Mosca Loca
MOSCALa policía nacionalLOCA

Encuentro con las autoridades

No era mi coche, no conducía yo, por lo que yo no me puse nervioso, pero mi amigo sí.
Íbamos por Cartagena, ciudad sin ley. Teníamos que volver a casa, a unos 35 kilómetros, y llevábamos el depósito en la reserva. Domingo por la noche, las dos de la madrugada, a ver dónde coño encontramos nosotros ahora una gasolinera abierta, a ver si no nos tenemos que quedar a dormir aquí, en el coche.
Yo me conozco esto, dijo mi amigo, por allí hay una gasolinera.
Cartagena, montes sin leña, mar sin pescao’. Tiramos para allá, ni un solo coche por la carretera, nosotros solos en busca de gasolina. Cuando vemos la estación de servicio, que estuvieran todas las luces apagadas nos hizo sospechar que estaba cerrada. El acercarnos y no ver a nadie confirmó nuestras sospechas. Media vuelta y a buscar otra.
Sin preaviso, la carretera estaba cortada, por obras. Por aquí no podemos pasar, tendremos que volver por donde hemos venido. Métete en la gasolinera y ya giras. Entramos por la salida y salimos por la entrada. A mí me extrañó ver la señal de stop ahí, para nosotros, si está puesta es que no es dirección prohibida, o sea, que se puede salir por aquí.

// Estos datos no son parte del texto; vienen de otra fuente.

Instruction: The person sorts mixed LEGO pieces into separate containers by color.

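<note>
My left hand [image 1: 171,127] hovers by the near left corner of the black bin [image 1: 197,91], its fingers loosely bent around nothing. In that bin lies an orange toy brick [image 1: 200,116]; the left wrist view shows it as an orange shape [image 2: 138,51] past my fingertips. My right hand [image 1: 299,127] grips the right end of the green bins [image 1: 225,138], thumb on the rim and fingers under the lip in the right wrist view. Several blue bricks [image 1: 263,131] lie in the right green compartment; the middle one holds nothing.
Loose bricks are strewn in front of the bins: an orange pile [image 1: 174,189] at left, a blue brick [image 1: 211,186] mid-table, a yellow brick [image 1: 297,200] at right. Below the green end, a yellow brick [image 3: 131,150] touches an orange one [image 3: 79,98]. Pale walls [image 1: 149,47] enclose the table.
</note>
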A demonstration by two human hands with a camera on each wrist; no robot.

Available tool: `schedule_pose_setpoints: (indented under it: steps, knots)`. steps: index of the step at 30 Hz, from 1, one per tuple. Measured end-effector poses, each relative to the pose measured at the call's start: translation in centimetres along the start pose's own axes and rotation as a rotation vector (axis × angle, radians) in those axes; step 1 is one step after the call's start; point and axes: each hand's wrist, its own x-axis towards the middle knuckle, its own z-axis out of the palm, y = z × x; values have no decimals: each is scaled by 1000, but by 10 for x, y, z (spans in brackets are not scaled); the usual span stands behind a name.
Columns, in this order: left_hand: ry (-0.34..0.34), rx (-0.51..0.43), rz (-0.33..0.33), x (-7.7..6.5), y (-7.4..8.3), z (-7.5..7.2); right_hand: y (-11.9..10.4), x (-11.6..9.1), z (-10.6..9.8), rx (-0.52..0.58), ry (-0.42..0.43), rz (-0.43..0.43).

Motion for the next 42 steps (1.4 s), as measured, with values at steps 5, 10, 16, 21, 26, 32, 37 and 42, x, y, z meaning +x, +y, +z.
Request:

Nos incorporamos a la carretera, dos carriles. Oye, ¿no vamos en dirección contraria? Eso parece… No, mira, una señal, prohibido circular a más de cincuenta, mirando para nosotros. Vamos bien. Si la señal mira para nosotros es que vamos bien.
De repente, lo que eran dos carriles se convierten en cuatro, con una mediana en medio, valga la redundancia. Dos carriles nuevos aparecieron a nuestra derecha, y no nos podíamos cambiar por la dichosa mediana. Al final va a ser que sí que vamos en dirección contraria.
Empezamos a dar las largas, para avisar a los todos coches que venían tranquilamente, confiados. ¿De dónde ha salido tanto coche? Hace tres minutos cuando veníamos nosotros no había ninguno. Los coches se van apartando, metiéndose en el otro carril, mientras nosotros seguimos dando ráfagas porque siguen viniendo coches y no podemos dar la vuelta. De repente vemos uno que no se aparta. Mi amigo dale que te pego a la palanca de las luces, flas, flas, nene, que no se quita, nene, que este se nos estampa y la culpa es nuestra, flas, flas. En eso, que en el techo del susodicho coche se enciende y se apaga una familiar luz azul. Pues bien, perfecto. Mi amigo gira y se queda travesado en mitad de la carretera.
Salga del coche, le dice a mi amigo. Yo me quedé dentro, el que conducía era él, conmigo no iba la cosa, pero el otro policía me dice lo mismo. ¿Quitamos el coche?, es que como está travesado. No se preocupe, está bien señalizado. Precisamente por eso nos hemos equivocado nosotros, por lo bien señalizado que está.
Nos piden los deneí y no los llevamos encima. Es que llegué ayer de Inglaterra, lo tengo todo revuelto y se me ha olvidado cogerlo. ¿Y tú, también vienes de Inglaterra? No, a mí simplemente se me ha olvidado.
Uno de ellos nos pregunta el nombre, en domicilio y no sé qué más y se pone a hablar por el gualquitalqui ese que llevan comprobando los datos, mientras el otro nos pregunta que a dónde íbamos. Le contamos lo de la gasolinera, lo de la carretera cortada, lo de las señales de tráfico mirando para nosotros y todo eso y parece creérselo. Ni que fuera mentira, joder. Entonces le piden el carné de conducir a mi amigo. Lo mismo que el deneí, pero mi padre es guardia civil. Da igual que tu padre sea guardia civil. No, si es para que me identifiques, es para que me identifiques.
Cuando el otro terminó de comprobar que no teníamos antecedentes o yo qué sé lo que es lo que estaba haciendo nos dejaron marchar sin más consecuencias. Resultó, me enteré luego, que la zona donde estábamos era donde se mueve toda la droga.
Menos mal, decía mi amigo, si mi padre se entera me la corta.
Por tu bien espero que no lea nunca este artículo.